研究をしていても、こうした情報共有を行っても、普遍を求めるのは困難とありました。また、臨床経験に基づく、元型(アーキタイプ)を、長い人間の歴史の中で見いだされる共通項を、見出していくことが新しい科学の形と認めても良いのではないか。ともおっしゃられています。必要研究を深めるために必要であるが、一概に普遍で片づけて心を置いていくのは良くない、ともありました。
普遍性を求め、共通項を洗い出し、パターンを掴んでいくことは、自然科学的になら美しく立証できるのでしょうが、いきものが相手である以上、ましてや文化の深い、歴史の深い存在である以上は、それが必ずしもピタリとはいかないものみたいです。
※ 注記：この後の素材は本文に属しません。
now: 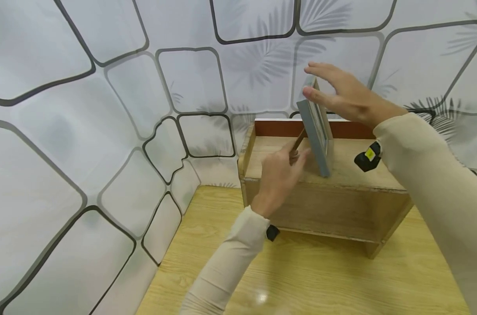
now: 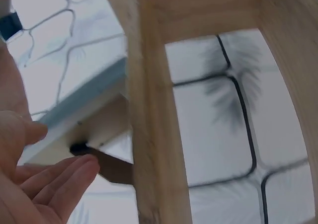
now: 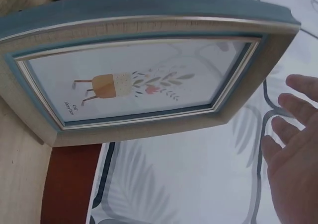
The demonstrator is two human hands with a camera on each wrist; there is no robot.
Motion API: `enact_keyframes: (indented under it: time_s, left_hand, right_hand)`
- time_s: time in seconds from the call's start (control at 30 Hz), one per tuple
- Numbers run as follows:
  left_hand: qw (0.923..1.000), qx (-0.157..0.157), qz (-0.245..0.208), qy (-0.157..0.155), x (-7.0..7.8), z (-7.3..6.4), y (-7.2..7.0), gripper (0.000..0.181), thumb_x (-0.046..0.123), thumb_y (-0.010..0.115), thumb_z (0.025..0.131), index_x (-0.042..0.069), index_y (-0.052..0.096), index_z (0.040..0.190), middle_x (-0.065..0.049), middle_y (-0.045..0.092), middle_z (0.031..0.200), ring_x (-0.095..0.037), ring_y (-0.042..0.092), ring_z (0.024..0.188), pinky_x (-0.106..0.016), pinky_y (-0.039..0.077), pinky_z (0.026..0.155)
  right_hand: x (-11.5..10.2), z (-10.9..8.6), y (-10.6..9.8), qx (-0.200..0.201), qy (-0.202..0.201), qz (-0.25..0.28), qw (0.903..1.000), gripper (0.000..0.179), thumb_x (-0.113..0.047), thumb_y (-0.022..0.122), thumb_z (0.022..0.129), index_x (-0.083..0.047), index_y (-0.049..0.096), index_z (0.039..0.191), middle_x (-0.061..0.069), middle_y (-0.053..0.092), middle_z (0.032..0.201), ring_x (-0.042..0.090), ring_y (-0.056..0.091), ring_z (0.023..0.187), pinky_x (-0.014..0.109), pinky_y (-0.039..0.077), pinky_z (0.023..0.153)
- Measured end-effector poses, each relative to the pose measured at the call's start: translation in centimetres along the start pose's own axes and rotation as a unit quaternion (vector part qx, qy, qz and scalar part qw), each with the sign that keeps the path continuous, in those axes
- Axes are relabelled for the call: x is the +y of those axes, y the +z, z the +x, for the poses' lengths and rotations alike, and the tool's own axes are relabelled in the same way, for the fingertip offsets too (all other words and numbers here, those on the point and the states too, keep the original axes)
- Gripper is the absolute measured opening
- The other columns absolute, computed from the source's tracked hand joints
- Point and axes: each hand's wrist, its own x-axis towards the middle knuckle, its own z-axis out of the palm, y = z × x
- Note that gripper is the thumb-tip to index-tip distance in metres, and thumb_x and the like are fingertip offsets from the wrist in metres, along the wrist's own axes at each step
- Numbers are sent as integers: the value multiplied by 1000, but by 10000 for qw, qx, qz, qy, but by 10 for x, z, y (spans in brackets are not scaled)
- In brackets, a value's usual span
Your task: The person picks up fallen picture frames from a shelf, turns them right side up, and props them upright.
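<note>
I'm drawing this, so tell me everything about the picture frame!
The picture frame has blue-grey sides, a beige, woody border and shiny front over printed, potted flowers. It stands upright on the wooden shelf, its brown back stand folded out. The left hand is beside that stand, perhaps touching; the right hand is apart.

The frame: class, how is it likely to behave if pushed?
The frame probably stays stiff, as its thick border looks rigid. It may tip, being thin for its height with a slim strut showing behind. Its front could be fragile: faint reflections suggest glass or clear plastic.
</note>
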Motion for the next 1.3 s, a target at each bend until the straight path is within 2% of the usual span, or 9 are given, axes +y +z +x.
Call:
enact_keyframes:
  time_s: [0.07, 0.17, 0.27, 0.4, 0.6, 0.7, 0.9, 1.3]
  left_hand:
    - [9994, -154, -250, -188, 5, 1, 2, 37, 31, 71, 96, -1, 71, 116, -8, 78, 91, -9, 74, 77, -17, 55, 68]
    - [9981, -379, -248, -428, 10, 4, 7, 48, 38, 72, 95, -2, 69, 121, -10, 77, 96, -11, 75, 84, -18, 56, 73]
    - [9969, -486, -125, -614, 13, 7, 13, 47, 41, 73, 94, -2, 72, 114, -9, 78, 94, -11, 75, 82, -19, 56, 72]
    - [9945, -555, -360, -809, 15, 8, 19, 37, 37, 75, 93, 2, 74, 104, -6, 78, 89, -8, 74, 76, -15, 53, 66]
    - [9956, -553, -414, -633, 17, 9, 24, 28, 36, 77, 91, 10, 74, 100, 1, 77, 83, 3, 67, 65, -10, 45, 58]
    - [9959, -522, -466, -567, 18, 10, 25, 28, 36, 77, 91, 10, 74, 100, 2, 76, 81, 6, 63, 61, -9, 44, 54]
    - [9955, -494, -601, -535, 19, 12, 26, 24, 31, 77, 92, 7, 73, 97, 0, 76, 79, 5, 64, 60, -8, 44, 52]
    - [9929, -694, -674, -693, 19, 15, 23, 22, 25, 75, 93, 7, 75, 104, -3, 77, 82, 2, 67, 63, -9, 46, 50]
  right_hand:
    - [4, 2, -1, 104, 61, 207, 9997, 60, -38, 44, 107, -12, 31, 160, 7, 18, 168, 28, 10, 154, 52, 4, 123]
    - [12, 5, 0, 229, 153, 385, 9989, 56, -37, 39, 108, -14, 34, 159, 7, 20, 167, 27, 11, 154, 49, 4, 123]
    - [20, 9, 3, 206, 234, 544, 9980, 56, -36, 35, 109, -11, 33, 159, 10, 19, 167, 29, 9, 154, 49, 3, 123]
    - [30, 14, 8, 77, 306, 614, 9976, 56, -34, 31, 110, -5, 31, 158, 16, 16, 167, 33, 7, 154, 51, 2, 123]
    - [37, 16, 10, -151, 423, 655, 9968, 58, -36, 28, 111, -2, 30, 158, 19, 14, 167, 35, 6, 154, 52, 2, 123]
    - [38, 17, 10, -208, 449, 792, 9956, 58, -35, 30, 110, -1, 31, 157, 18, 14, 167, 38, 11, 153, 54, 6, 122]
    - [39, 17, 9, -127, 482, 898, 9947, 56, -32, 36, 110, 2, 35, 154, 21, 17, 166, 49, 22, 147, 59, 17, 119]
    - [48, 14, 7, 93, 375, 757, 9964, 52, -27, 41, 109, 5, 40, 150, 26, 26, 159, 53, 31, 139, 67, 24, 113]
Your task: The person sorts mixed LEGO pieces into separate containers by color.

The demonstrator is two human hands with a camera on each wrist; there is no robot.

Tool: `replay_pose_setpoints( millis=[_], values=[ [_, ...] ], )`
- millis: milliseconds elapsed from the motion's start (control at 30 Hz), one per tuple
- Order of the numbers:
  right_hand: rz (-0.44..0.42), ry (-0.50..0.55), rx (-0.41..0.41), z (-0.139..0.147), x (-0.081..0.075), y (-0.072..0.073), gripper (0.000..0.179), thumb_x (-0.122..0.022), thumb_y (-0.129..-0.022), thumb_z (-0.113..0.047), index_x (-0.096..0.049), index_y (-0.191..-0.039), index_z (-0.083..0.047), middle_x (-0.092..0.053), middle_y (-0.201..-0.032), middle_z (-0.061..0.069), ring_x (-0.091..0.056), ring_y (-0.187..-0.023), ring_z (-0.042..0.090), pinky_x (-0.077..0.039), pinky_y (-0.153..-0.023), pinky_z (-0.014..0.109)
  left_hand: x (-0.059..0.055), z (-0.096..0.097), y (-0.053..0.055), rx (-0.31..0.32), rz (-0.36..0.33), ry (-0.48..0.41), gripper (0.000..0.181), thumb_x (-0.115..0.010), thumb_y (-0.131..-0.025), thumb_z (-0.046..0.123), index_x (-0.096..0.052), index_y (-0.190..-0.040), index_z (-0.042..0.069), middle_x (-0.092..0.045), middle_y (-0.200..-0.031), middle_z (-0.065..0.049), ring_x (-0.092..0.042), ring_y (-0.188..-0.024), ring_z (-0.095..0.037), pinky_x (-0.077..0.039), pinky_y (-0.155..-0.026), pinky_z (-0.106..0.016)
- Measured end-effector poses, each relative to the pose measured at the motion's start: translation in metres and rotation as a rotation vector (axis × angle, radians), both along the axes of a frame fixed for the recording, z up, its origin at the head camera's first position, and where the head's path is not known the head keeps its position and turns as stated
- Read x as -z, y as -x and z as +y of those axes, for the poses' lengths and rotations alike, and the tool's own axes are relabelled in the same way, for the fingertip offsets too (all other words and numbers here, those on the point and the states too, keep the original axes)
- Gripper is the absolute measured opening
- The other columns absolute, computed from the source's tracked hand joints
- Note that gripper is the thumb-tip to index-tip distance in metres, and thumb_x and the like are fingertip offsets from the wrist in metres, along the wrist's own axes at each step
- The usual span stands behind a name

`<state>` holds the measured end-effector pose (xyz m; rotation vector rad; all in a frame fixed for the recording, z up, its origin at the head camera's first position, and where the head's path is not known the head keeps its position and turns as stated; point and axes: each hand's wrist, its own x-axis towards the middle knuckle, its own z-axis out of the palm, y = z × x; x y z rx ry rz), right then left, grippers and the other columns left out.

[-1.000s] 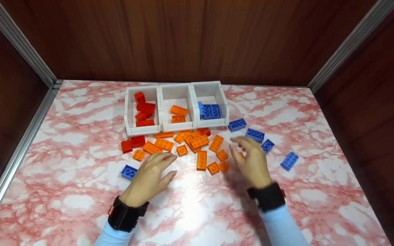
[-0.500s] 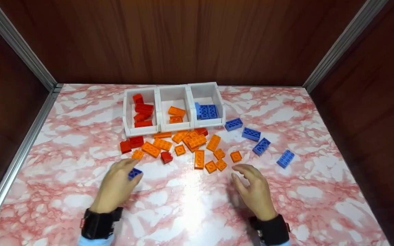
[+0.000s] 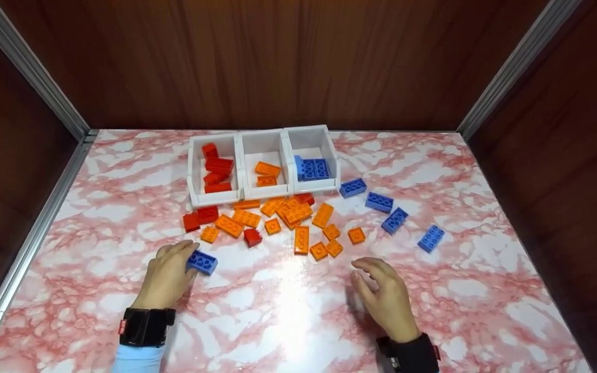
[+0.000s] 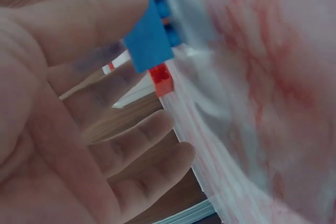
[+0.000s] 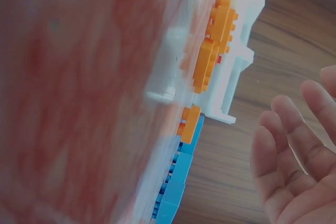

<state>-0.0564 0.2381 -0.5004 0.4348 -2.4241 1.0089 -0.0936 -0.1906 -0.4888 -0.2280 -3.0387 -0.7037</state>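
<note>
In the head view my left hand is at the left of the table, holding a blue toy brick by its left end. The left wrist view has the thumb lying across one face of that blue brick, whose studs point toward the tabletop; the other fingers are spread behind. My right hand hovers at the front right with fingers loosely bent and nothing in them. Nearest to it is a small orange brick, a little beyond the fingertips.
Three joined white bins stand at the back: red bricks in the left bin, orange in the middle bin, blue in the right bin. Several orange bricks and a few red ones lie before them. Loose blue bricks lie right.
My left hand has moved left and toward me from beside the red brick, and now grips the blue brick. My right hand has drawn back from the bricks toward the front edge.
</note>
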Motion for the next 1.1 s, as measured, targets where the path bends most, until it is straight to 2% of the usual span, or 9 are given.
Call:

ここでも、あてはめるだけにしてそのものに向き合うことにあぐらをかいていてはいけない、という姿勢が感じられます。

 

☆内面の掘り下げと、各人の物語に見えるものは重なる気がする
・内的世界の当事者の感覚を含めた他者の物語は、参考になる、役に立つという
 感じをもたらす感じもちょっと似ているかなって思いました。
・思念体をもつひとたちが見る景色や行動様式の傾向について、
 尊重を忘れずにプライバシーに配慮した上で、共通項として見出していくのは、
 ほんとうをみんなで探すみたいで良いことかもしれないなって思いました。